There is only one thing that stops this…

SC State motto, Dum Spiro Spero.
While I breathe, I hope.

The hope of breath needs to be taken from those responsible for doing this.

As I said two years ago when the covidiocy started.

You CANNOT simply shut down so-called ‘non-essential’ parts of the economy without dramatic and far reaching effects. Companies stopped investing in upgrades and growth and simply tried to survive.

The biggest component of all of this is transportation. The insane backup in LA port didn’t get better – they just forced the ships to anchor further off the coast and further apart so there were no more dramatic pictures of them waiting. The trucker shortage is real, the cost of fuel has hit the stratosphere, and a huge number of companies simply CANNOT afford the increased cost to do business.

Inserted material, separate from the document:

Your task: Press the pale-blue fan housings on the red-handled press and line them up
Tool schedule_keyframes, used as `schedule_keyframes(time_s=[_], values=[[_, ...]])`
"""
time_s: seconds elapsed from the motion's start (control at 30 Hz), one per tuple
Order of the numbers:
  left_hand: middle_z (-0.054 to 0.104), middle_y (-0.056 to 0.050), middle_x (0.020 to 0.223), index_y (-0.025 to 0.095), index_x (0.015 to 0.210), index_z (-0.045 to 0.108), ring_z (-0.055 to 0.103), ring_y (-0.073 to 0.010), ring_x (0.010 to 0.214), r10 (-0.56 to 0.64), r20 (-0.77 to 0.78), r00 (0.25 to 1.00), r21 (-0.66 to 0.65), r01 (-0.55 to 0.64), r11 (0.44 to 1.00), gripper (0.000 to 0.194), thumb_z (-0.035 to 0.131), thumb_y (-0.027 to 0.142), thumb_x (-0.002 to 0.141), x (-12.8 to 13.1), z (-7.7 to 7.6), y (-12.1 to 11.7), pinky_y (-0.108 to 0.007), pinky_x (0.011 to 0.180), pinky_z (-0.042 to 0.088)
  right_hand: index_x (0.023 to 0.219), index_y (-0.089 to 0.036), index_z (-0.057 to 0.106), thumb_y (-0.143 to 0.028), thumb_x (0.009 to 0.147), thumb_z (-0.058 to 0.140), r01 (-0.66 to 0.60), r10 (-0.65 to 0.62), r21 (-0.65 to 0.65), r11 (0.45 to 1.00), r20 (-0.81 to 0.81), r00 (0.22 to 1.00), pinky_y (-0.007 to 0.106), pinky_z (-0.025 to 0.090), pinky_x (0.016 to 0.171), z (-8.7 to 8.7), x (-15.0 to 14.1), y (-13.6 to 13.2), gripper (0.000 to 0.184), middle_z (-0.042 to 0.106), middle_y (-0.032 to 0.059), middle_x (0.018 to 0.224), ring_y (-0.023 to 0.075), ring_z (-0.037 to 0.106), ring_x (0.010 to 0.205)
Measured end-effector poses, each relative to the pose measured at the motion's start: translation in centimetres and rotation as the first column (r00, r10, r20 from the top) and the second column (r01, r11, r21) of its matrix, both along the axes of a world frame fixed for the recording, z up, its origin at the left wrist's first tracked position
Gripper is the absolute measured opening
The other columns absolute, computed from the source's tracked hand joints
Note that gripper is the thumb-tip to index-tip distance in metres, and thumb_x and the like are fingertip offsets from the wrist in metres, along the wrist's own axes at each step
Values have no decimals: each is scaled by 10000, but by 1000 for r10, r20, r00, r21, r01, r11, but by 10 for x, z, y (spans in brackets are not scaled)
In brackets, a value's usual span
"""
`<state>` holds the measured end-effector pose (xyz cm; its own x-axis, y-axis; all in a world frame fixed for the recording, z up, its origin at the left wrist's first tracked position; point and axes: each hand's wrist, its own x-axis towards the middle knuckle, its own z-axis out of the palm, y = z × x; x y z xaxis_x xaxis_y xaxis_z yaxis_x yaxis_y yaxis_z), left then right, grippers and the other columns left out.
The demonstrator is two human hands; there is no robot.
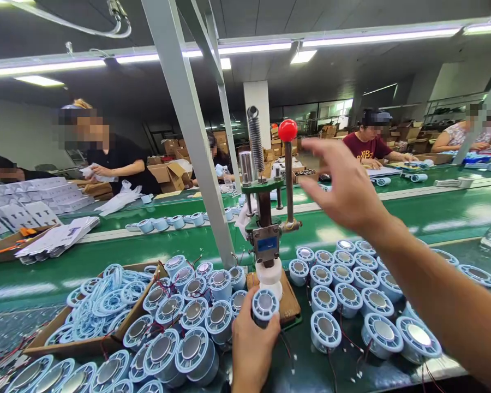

Buckle up, it’s only going to get worse.

    buck61 in reply to Olinser. | May 8, 2022 at 12:54 pm

    This is what can happen when items like this become sourced from some huge corporation that mass produces it and it requires a long supply chain with long lead times. If items like this were more locally sourced , by smaller producers that can be much more flexible these problems might not exist to the same extent. While the system does work very well most of the time, when it cracks or breaks the outcome leads to situations like the one we are experiencing now. You may have to pay more as will probably cost more to produce but security comes at a price.
    Instead we have huge manufacturers shipping containers loads at a time to huge distribution centers because people want cheap and available in large quantities at all times.

      henrybowman in reply to buck61. | May 8, 2022 at 7:50 pm

      Not sure why somebody downvoted you.
      This is also intimately associated with American industry’s problematic love affair with Japanese “just in time” acquisition techniques. Like the electric grid, it works only so long as the supply chain remains in perfect operation. Let it go out of order temporarily, and the “buffering warehouses” that might have ridden you through the drought are no longer to be found because they have all been turned into corporate daycares.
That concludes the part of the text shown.